Of the material below, only the lines from the line containing "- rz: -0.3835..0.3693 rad" down to the line containing "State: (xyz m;" belong in the answer, written out exactly.

⟨

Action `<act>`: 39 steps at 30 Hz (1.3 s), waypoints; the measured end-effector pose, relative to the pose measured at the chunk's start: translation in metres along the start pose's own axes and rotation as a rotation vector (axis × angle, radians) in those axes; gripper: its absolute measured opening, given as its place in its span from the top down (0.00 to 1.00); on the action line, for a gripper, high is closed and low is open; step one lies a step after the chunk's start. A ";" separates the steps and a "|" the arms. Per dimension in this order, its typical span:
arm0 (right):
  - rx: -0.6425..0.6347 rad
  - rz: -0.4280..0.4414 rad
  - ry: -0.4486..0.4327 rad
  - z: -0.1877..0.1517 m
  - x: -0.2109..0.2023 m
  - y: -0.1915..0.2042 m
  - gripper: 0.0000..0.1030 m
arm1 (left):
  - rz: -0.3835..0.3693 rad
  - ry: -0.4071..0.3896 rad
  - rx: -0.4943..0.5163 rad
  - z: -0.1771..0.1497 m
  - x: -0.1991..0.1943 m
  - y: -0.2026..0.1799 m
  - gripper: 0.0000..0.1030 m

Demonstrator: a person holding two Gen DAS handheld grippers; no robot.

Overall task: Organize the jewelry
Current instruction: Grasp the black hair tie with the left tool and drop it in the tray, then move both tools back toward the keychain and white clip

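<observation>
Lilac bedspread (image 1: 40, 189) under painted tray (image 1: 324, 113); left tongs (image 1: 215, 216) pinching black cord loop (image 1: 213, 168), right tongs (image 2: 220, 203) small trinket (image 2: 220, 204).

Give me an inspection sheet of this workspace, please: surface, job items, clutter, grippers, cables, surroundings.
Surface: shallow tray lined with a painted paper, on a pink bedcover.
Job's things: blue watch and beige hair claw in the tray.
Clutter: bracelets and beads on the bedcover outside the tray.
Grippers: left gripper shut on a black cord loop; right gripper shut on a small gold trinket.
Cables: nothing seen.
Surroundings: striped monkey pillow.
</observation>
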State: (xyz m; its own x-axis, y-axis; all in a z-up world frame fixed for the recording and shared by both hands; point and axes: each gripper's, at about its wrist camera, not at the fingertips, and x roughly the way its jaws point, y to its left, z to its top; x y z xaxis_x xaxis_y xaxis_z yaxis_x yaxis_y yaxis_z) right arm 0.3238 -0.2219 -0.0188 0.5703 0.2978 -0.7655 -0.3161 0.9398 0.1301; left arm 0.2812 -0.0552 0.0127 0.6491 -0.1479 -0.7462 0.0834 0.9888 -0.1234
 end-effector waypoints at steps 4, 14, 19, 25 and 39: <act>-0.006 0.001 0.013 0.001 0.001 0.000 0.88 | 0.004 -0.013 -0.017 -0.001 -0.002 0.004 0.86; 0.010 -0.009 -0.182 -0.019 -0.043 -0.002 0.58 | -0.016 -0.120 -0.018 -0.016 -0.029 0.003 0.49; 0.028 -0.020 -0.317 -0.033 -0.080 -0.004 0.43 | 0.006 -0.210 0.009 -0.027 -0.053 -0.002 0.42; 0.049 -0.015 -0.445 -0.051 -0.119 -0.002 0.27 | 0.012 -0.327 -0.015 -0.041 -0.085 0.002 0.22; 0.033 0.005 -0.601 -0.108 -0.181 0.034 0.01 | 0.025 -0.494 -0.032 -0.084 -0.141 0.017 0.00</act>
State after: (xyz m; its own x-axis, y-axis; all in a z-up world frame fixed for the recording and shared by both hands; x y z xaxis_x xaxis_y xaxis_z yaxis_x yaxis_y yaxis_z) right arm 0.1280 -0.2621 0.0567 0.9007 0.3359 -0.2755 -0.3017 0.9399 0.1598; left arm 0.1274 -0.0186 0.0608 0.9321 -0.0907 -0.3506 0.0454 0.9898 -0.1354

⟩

EXERCISE ANSWER
  - rz: -0.3835..0.3693 rad
  - ry: -0.4071..0.3896 rad
  - rx: -0.4943..0.5163 rad
  - z: -0.1771..0.1497 m
  - x: -0.1991..0.1943 m
  - y: -0.2026..0.1799 m
  - gripper: 0.0000..0.1030 m

Demonstrator: a person holding two Gen DAS handheld grippers; no robot.

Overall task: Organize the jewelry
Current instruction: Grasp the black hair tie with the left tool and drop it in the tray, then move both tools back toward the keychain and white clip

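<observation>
Lilac bedspread (image 1: 40, 189) under painted tray (image 1: 324, 113); left tongs (image 1: 215, 216) pinching black cord loop (image 1: 213, 168), right tongs (image 2: 220, 203) small trinket (image 2: 220, 204).

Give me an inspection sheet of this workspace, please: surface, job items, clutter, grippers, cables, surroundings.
Surface: shallow tray lined with a painted paper, on a pink bedcover.
Job's things: blue watch and beige hair claw in the tray.
Clutter: bracelets and beads on the bedcover outside the tray.
Grippers: left gripper shut on a black cord loop; right gripper shut on a small gold trinket.
Cables: nothing seen.
Surroundings: striped monkey pillow.
</observation>
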State: (xyz m; its own x-axis, y-axis; all in a z-up world frame fixed for the recording and shared by both hands; point and axes: each gripper's, at about its wrist camera, not at the fingertips, and x roughly the way its jaws point, y to its left, z to its top; x y z xaxis_x xaxis_y xaxis_z yaxis_x yaxis_y yaxis_z) right arm 0.3238 -0.2219 -0.0188 0.5703 0.2978 -0.7655 -0.3161 0.9398 0.1301; left arm 0.2812 -0.0552 0.0127 0.6491 -0.1479 -0.7462 0.0834 0.9888 -0.1234

Nothing remains to be answered in this exercise.